◆ TASK DETAILS
Nothing may be dropped or added when the entries below are copied.

** Opening ENTRIES SUPPLIED block **

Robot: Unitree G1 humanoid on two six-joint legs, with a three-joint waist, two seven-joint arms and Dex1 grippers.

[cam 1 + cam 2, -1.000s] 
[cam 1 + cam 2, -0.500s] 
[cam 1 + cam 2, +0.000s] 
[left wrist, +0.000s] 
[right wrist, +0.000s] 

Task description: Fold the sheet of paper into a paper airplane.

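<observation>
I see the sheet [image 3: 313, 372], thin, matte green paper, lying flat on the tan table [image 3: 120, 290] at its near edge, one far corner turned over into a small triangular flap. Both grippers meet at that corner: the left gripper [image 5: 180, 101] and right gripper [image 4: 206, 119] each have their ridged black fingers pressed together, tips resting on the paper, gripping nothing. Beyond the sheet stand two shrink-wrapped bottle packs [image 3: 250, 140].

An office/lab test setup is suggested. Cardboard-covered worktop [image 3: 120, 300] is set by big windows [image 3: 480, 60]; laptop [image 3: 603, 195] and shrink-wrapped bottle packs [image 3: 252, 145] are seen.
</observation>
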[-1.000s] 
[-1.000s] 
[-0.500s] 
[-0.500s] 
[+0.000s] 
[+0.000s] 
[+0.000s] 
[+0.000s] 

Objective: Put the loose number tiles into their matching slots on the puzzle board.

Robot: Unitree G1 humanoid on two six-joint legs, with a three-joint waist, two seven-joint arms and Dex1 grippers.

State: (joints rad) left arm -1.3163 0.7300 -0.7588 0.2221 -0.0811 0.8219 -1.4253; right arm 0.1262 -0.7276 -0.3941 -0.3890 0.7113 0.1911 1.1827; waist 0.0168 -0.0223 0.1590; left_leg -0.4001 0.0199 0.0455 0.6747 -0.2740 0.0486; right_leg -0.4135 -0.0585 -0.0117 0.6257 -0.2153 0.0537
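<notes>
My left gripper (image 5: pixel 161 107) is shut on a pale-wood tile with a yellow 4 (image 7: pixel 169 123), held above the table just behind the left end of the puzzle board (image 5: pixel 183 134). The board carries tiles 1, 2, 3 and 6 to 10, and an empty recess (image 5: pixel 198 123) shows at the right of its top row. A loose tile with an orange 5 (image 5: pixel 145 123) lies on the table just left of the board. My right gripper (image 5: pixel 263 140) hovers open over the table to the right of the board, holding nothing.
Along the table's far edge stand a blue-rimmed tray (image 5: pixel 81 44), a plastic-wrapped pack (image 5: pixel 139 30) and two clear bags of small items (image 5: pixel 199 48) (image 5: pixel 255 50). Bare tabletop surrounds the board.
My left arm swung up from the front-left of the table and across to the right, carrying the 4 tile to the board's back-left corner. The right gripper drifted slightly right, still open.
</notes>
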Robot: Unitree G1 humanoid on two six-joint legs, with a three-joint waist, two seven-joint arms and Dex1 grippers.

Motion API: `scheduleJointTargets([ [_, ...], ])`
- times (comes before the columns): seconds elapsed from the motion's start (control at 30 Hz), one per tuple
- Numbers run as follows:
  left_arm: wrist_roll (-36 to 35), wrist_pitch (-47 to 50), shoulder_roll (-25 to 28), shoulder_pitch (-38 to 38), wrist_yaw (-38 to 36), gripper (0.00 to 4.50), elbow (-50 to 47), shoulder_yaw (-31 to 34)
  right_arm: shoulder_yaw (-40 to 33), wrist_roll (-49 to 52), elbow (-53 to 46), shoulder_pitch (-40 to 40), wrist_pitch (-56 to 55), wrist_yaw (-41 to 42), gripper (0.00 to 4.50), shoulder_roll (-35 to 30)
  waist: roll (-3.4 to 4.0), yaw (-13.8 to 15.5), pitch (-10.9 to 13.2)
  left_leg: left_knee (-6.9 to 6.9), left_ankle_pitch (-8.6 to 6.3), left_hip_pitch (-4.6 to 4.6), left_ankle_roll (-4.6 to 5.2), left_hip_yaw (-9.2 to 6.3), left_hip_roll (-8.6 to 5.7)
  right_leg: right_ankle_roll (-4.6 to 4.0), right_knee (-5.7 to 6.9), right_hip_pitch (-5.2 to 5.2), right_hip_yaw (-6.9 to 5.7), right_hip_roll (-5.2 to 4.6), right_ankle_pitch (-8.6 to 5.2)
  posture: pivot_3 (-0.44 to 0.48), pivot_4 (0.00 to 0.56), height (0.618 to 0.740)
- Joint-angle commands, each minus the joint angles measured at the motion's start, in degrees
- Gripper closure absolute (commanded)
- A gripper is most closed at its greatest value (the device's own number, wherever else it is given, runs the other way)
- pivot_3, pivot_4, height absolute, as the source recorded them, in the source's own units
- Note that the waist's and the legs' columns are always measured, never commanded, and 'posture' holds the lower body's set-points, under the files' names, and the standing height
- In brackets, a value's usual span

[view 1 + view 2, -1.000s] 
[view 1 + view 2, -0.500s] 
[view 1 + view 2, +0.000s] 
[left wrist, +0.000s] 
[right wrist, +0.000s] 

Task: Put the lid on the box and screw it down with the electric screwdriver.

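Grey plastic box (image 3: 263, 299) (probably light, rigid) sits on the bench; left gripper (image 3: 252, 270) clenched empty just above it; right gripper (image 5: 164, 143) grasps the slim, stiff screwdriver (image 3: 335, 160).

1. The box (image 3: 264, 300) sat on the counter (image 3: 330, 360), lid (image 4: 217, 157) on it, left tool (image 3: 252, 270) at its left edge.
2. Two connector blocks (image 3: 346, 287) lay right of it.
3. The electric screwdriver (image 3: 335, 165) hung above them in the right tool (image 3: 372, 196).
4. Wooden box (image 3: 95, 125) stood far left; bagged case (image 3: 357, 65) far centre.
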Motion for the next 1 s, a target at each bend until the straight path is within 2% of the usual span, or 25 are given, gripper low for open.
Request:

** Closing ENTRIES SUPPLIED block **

◆ EXERCISE SOLUTION
Robot: Unitree G1 humanoid on two six-joint legs, with a three-joint waist, two seven-joint arms and Dex1 grippers.

[cam 1 + cam 2, -1.000s] 
[cam 1 + cam 2, -0.500s] 
[cam 1 + cam 2, +0.000s] 
[left wrist, +0.000s] 
[right wrist, +0.000s] 

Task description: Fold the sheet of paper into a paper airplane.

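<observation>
I see the sheet [image 3: 313, 372], thin, matte green paper, lying flat on the tan table [image 3: 120, 290] at its near edge, one far corner turned over into a small triangular flap. Both grippers meet at that corner: the left gripper [image 5: 180, 101] and right gripper [image 4: 206, 119] each have their ridged black fingers pressed together, tips resting on the paper, gripping nothing. Beyond the sheet stand two shrink-wrapped bottle packs [image 3: 250, 140].

An office/lab test setup is suggested. Cardboard-covered worktop [image 3: 120, 300] is set by big windows [image 3: 480, 60]; laptop [image 3: 603, 195] and shrink-wrapped bottle packs [image 3: 252, 145] are seen.
</observation>
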[-1.000s] 
[-1.000s] 
[-0.500s] 
[-0.500s] 
[+0.000s] 
[+0.000s] 
[+0.000s] 
[+0.000s] 

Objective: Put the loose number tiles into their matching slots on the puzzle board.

Robot: Unitree G1 humanoid on two six-joint legs, with a three-joint waist, two seven-joint arms and Dex1 grippers.

State: (joints rad) left arm -1.3163 0.7300 -0.7588 0.2221 -0.0811 0.8219 -1.4253; right arm 0.1262 -0.7276 -0.3941 -0.3890 0.7113 0.1911 1.1827; waist 0.0168 -0.0223 0.1590; left_leg -0.4001 0.0199 0.0455 0.6747 -0.2740 0.0486; right_leg -0.4135 -0.0585 -0.0117 0.6257 -0.2153 0.0537
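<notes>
My left gripper (image 5: pixel 161 107) is shut on a pale-wood tile with a yellow 4 (image 7: pixel 169 123), held above the table just behind the left end of the puzzle board (image 5: pixel 183 134). The board carries tiles 1, 2, 3 and 6 to 10, and an empty recess (image 5: pixel 198 123) shows at the right of its top row. A loose tile with an orange 5 (image 5: pixel 145 123) lies on the table just left of the board. My right gripper (image 5: pixel 263 140) hovers open over the table to the right of the board, holding nothing.
Along the table's far edge stand a blue-rimmed tray (image 5: pixel 81 44), a plastic-wrapped pack (image 5: pixel 139 30) and two clear bags of small items (image 5: pixel 199 48) (image 5: pixel 255 50). Bare tabletop surrounds the board.
My left arm swung up from the front-left of the table and across to the right, carrying the 4 tile to the board's back-left corner. The right gripper drifted slightly right, still open.
</notes>
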Robot: Unitree G1 humanoid on two six-joint legs, with a three-joint waist, two seven-joint arms and Dex1 grippers.

Motion API: `scheduleJointTargets([ [_, ...], ])`
- times (comes before the columns): seconds elapsed from the motion's start (control at 30 Hz), one per tuple
- Numbers run as follows:
  left_arm: wrist_roll (-36 to 35), wrist_pitch (-47 to 50), shoulder_roll (-25 to 28), shoulder_pitch (-38 to 38), wrist_yaw (-38 to 36), gripper (0.00 to 4.50), elbow (-50 to 47), shoulder_yaw (-31 to 34)
  right_arm: shoulder_yaw (-40 to 33), wrist_roll (-49 to 52), elbow (-53 to 46), shoulder_pitch (-40 to 40), wrist_pitch (-56 to 55), wrist_yaw (-41 to 42), gripper (0.00 to 4.50), shoulder_roll (-35 to 30)
  waist: roll (-3.4 to 4.0), yaw (-13.8 to 15.5), pitch (-10.9 to 13.2)
  left_leg: left_knee (-6.9 to 6.9), left_ankle_pitch (-8.6 to 6.3), left_hip_pitch (-4.6 to 4.6), left_ankle_roll (-4.6 to 5.2), left_hip_yaw (-9.2 to 6.3), left_hip_roll (-8.6 to 5.7)
  right_leg: right_ankle_roll (-4.6 to 4.0), right_knee (-5.7 to 6.9), right_hip_pitch (-5.2 to 5.2), right_hip_yaw (-6.9 to 5.7), right_hip_roll (-5.2 to 4.6), right_ankle_pitch (-8.6 to 5.2)
  posture: pivot_3 (-0.44 to 0.48), pivot_4 (0.00 to 0.56), height (0.618 to 0.740)
- Joint-angle commands, each minus the joint angles measured at the motion's start, in degrees
- Gripper closure absolute (commanded)
- A gripper is most closed at its greatest value (the device's own number, wherever else it is given, runs the other way)
- pivot_3, pivot_4, height absolute, as the source recorded them, in the source's own units
- Note that the waist's and the legs' columns are always measured, never commanded, and 'posture' holds the lower body's set-points, under the files' names, and the standing height
- In brackets, a value's usual span

[view 1 + view 2, -1.000s] 
[view 1 + view 2, -0.500s] 
[view 1 + view 2, +0.000s] 
[left wrist, +0.000s] 
[right wrist, +0.000s] 

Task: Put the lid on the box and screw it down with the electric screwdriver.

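Grey plastic box (image 3: 263, 299) (probably light, rigid) sits on the bench; left gripper (image 3: 252, 270) clenched empty just above it; right gripper (image 5: 164, 143) grasps the slim, stiff screwdriver (image 3: 335, 160).

1. The box (image 3: 264, 300) sat on the counter (image 3: 330, 360), lid (image 4: 217, 157) on it, left tool (image 3: 252, 270) at its left edge.
2. Two connector blocks (image 3: 346, 287) lay right of it.
3. The electric screwdriver (image 3: 335, 165) hung above them in the right tool (image 3: 372, 196).
4. Wooden box (image 3: 95, 125) stood far left; bagged case (image 3: 357, 65) far centre.
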Motion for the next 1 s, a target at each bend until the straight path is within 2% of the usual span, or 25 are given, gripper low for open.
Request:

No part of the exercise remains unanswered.